Actualités sociales hebdomadaires : Malgré un report au 31 mars 2021, les pétitions se multiplient pour demander un nouveau délai, voire l’annulation de la mise en application du code de la justice pénale des mineurs. Pour quelles raisons ?
Jean-Pierre Rosenczveig : Depuis son adoption en conseil des ministres le 11 septembre 2019, cette réforme pose question. Sur le fond, mais aussi sur le choix de la méthode retenue pour la faire passer. Sur un sujet majeur comme celui de la jeunesse, le gouvernement a choisi la voie de l’ordonnance, spoliant le débat démocratique. L’étude du texte par l’Assemblée nationale est prévue dans un calendrier particulièrement chargé, alors qu’il aurait fallu, au contraire, un vrai débat politique et public, de façon à permettre de réunir l’ensemble des conditions pour aller vers une réforme solide. La méthode en dit long aussi sur l’idée que se fait le gouvernement de la capacité d’amendement du parlement ! Pourquoi une telle urgence, alors même que les juridictions ne sont pas en capacité d’encaisser les nouvelles procédures ? En tout état de cause, il est impensable d’en imposer la mise en œuvre alors que l’épidémie de Covid-19 a considérablement ralenti le fonctionnement de la justice des enfants. Plus que jamais, la priorité n’est pas la mise en œuvre, même différée, du code de la justice pénale des mineurs, mais bien de redonner les moyens humains et matériels à l’ensemble des acteurs de l’enfance en danger pour assurer pleinement les missions de protection de l’enfance dans les procédures pénales comme civiles.
« Un leurre permettant d’invoquer le respect de la Convention internationale des droits de l’Enfant »
Comme nombre d’acteurs sociaux et juridiques, vous jugez le texte de cette réforme « globalement inutile » sur le plan technique. Tout est-il réellement à jeter ?

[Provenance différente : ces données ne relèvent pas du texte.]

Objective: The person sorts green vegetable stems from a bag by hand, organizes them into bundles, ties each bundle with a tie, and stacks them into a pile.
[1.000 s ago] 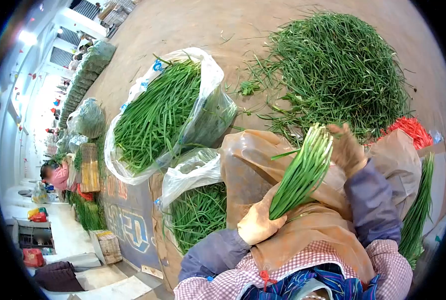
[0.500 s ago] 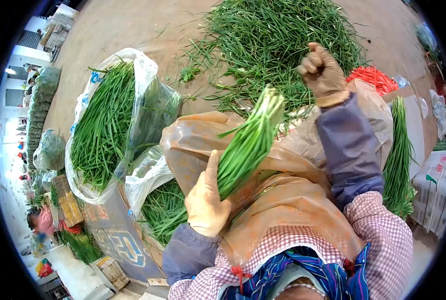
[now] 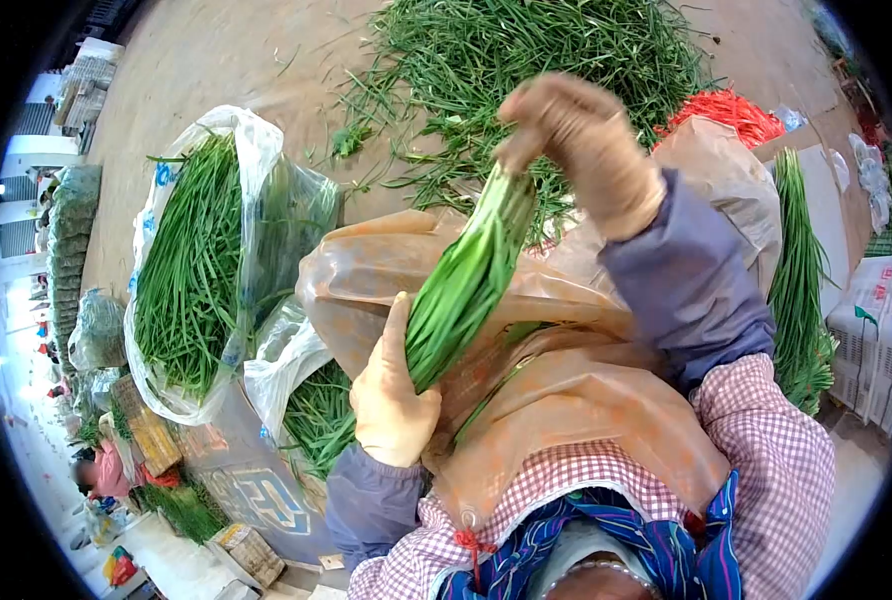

J.-P. R. : A l’exception de quelques petites avancées, comme la reconnaissance de la justice restaurative ou le cumul des mesures éducatives, ce code a comme objectif affiché de juger vite et fort, en chargeant le parquet de fournir des dossiers prêts à juger. Cela, à mon sens, n’apporte pas grand-chose en vérité, sinon de répondre à l’insécurité juridique qui résulte de la décision du Conseil constitutionnel de 2011 tenant pour partial le juge des enfants, qui instruit et juge à la fois. Cela sous-entend également que la justice actuelle est inefficace, trop lente et laxiste. Mais cette supposée lenteur de la justice des mineurs est en réalité une spécificité par rapport à celle des adultes. La justice des mineurs n’est pas une sous-justice des adultes, où il s’agirait simplement de moins punir les enfants, mais c’est une justice qui doit intégrer la dimension protectionnelle de l’enfant, de la prévention, de l’action sociale plutôt que de la répression. Or l’ordonnance du 2 février 1945 prévoit déjà cette possibilité. Avant de changer la loi, ne faudrait-il pas commencer par appliquer celle qui existe déjà ? Au lieu de cela, on est en train de perdre l’esprit de 1945. Résultat : on va mettre plus de gamins tenus pour « dangereux » en prison. Je ne vois pas en quoi on protégera mieux la société si rien n’est fait au fond pour changer l’itinéraire de vie de ceux qui sont prêts à basculer dans la délinquance. Sans compter que les multirécidivants, qui sont particulièrement visés par cette loi, ne représentent qu’une poignée par cabinet.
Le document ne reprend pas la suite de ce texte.